The successful implementations of contactless payment systems in Japan and Korea have been driven by telcos, Cundiff said. But phone-based mobile commerce has been slow to take off in the States, where mobile networks are slower and use inconsistent protocols.

Svante Rodegard, an independent consultant to the mobile payments industry, said, “PayPass is the right way to do it. The problem has never really been the technology itself.” He pointed out that SIM cards in GSM phones, wireless access protocol (WAP) and RFID tags also could provide mobile commerce, but these systems are all server based.

“This is more of a direct transaction,” Rodegard said, “because PayPass ties into merchants’ existing POS system. It’s not really changing the payment system; it simply transfers the information from the magnetic strip on the credit card to the phone.”

Involving handset manufacturers is something of a coup, according to Cundiff, because concerns over who owns the customer could stall m-commerce. Because in the U.S. most mobile phones are sold by network operators, the Motorola/PayPass system also brings telcos to the party. Those operators will need to agree to the form factor of the phone, while the banks issuing the credit cards will need to feel confident about the security and storage of their customers’ financial information.

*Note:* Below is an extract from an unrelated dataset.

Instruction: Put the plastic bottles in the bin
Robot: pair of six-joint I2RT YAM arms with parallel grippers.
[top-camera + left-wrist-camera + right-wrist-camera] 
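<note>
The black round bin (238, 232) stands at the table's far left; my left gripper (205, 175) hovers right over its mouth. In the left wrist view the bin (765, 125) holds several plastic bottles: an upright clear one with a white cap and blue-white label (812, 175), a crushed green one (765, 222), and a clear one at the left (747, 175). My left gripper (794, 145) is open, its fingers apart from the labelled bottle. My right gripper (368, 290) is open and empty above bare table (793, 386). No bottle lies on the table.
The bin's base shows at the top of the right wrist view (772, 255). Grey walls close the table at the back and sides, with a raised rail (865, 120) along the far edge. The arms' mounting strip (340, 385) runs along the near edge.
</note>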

“It’s a multilateral relationship. Card issuers will have to build a consortium and give others a piece of control over the relationship with the consumer,” Cundiff said.

But struggles to control customers and their information in the m-commerce world are only beginning, according to Maria Christensen, a micro-payments consultant based in Sweden.

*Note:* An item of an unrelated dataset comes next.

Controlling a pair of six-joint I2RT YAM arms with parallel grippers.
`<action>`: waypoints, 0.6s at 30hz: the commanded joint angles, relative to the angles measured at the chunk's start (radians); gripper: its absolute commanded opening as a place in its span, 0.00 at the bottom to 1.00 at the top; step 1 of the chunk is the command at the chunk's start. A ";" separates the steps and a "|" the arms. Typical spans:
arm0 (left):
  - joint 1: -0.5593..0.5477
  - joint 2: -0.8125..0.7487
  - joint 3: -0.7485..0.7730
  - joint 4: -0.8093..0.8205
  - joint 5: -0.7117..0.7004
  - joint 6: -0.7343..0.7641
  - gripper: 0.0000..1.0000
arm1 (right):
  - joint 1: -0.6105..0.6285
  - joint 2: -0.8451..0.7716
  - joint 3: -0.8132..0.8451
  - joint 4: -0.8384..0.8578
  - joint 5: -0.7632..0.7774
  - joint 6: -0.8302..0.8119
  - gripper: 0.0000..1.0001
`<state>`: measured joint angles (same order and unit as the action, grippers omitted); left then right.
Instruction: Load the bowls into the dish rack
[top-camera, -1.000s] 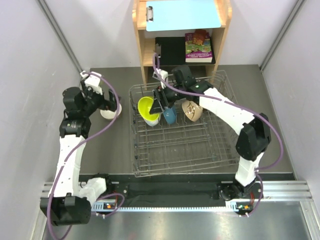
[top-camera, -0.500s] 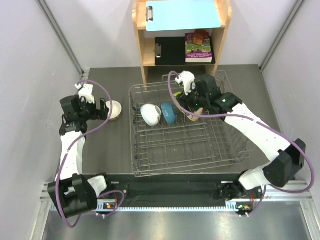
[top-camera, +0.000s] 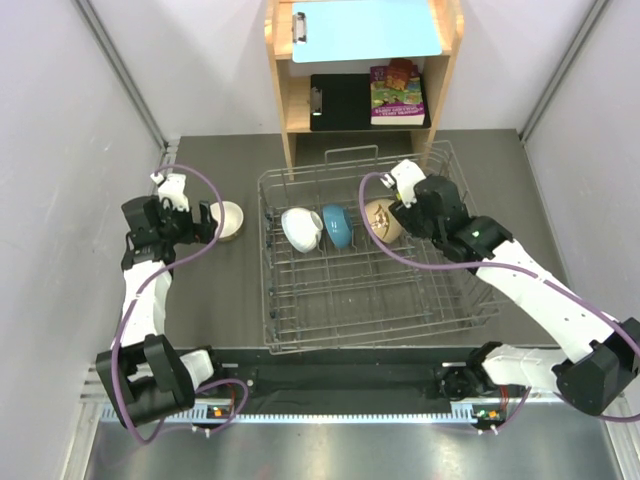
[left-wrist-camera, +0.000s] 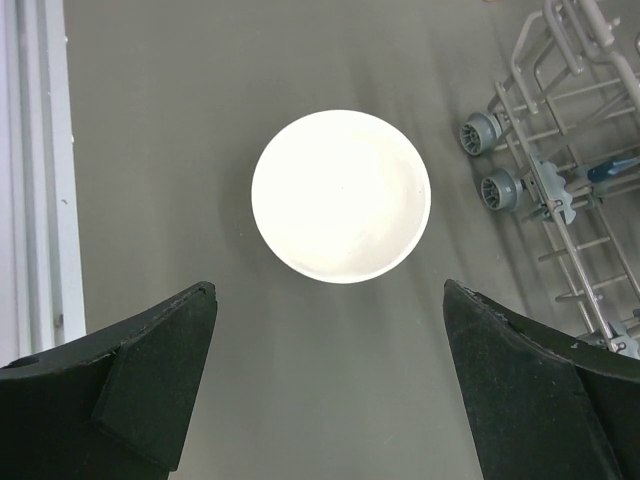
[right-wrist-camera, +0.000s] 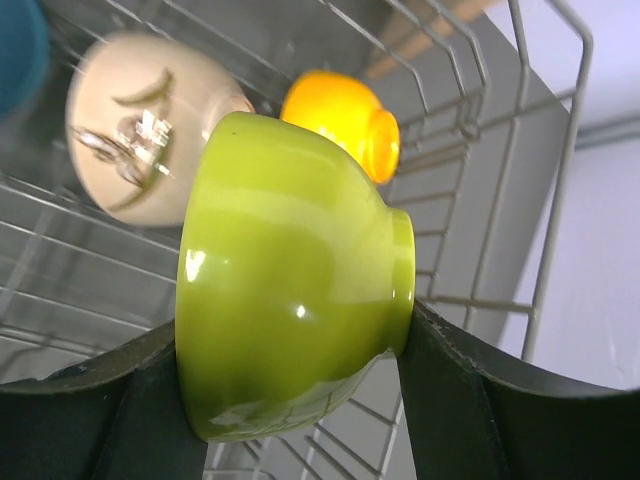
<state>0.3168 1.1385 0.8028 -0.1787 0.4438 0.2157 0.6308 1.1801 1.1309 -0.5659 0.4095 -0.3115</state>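
My right gripper (right-wrist-camera: 295, 325) is shut on a lime green bowl (right-wrist-camera: 290, 270), held on its side above the dish rack (right-wrist-camera: 545, 150). Behind it in the rack lie a speckled beige bowl (right-wrist-camera: 140, 130) and an orange bowl (right-wrist-camera: 345, 125). In the top view the rack (top-camera: 370, 300) holds a white bowl (top-camera: 300, 228), a blue bowl (top-camera: 338, 227) and the beige bowl (top-camera: 383, 220); the right gripper (top-camera: 402, 212) hides the green one. Another pale beige bowl (left-wrist-camera: 340, 195) stands upright on the table left of the rack. My left gripper (left-wrist-camera: 328, 290) hangs open just short of it.
A wooden shelf unit (top-camera: 365, 70) with a blue clipboard and books stands behind the rack. The rack's wheels and wire side (left-wrist-camera: 520, 185) are close to the right of the bowl on the table. Grey walls close in both sides.
My right arm has carried the green bowl from beside the white bowl to the rack's right part. The left gripper has shifted slightly, and the bowl by it now shows in full.
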 joint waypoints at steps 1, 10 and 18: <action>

“The question of who is the owner of the card, of the applications stored on the card and of the connection to the communication link must be sorted out,” she said. “The operators don’t have a business models for adding an extra application to the card, and the banks wants control over the business process.”

There’s another thorny problem, according to Christensen: Each m-commerce-enabled phone will contain an “empty card” before it’s sold and activated, in the form of a master key stored in the card. Who controls that key?

Security of the stored information and the phone itself is another issue, one on which the announcement was vague. “One of the biggest problems using credit cards is fraud,” Rodegard said. “Is this fraud prevention any better than credit cards?” Motorola and MasterCard executives were not available for comment.

The Motorola phones will be able to run other applications besides payment and act as readers. They could be used for ticketing for mass transit or to receive promotions such as coupons. The companies expect trials of the m-commerce phones to take begin in several U.S. locations by the end of 2004.